#### [ACTIVITY]
Your answer should consist of the lines in the listing that hold "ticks".
SUPPLIED MATERIAL: Begin
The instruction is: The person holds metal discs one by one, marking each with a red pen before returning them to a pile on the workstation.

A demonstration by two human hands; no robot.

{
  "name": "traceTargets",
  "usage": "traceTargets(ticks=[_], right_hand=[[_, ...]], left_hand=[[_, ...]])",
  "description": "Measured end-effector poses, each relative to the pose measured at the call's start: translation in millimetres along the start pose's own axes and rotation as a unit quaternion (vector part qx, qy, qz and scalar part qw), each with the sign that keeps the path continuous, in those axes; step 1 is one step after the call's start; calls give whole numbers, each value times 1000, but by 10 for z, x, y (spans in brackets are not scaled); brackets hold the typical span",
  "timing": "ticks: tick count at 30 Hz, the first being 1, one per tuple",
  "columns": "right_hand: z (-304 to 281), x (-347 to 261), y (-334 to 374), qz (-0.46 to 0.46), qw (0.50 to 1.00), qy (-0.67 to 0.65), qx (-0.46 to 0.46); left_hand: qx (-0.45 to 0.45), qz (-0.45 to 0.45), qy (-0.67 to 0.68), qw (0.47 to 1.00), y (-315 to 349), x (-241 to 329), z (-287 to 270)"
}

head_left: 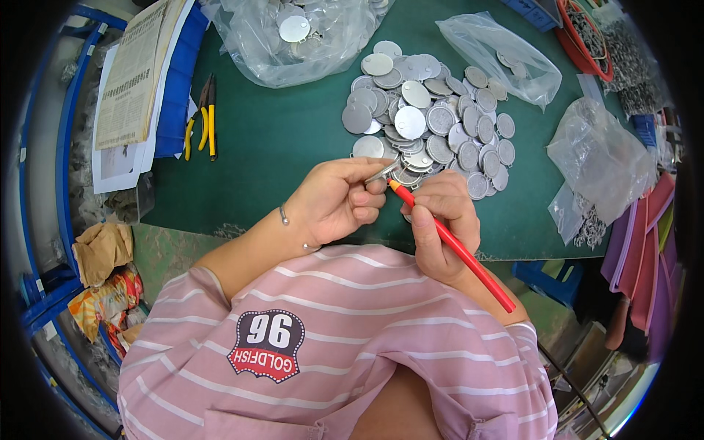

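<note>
Pinched between the thumb and fingers of my left hand is a round metal disc, tilted nearly edge-on. My right hand grips a long red pencil, its tip meeting or almost meeting the disc's lower edge. Whether they touch, I cannot tell. Just beyond both hands a heap of silvery metal discs spreads over the green table. Some discs show a plain face, others a raised rim and small loops at the edge. My right hand partly covers the heap's near side.
A clear plastic bag with more discs lies at the back. Another clear bag sits behind the heap. Yellow-handled pliers rest at left beside a blue bin. At right are a bag of metal chains and a red basket.
</note>
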State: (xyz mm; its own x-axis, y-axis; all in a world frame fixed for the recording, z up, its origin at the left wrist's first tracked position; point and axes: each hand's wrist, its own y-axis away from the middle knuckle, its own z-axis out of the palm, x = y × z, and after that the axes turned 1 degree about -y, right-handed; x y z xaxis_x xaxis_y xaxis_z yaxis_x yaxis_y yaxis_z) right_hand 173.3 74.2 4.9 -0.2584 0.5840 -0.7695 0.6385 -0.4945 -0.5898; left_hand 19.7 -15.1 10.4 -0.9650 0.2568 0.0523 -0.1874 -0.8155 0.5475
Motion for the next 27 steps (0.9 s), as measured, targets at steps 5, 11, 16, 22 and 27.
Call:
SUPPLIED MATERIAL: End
#### [TASK OUTPUT]
  "usage": "traceTargets(ticks=[_], right_hand=[[_, ...]], left_hand=[[_, ...]])",
  "timing": "ticks: tick count at 30 Hz, the first being 1, one per tuple",

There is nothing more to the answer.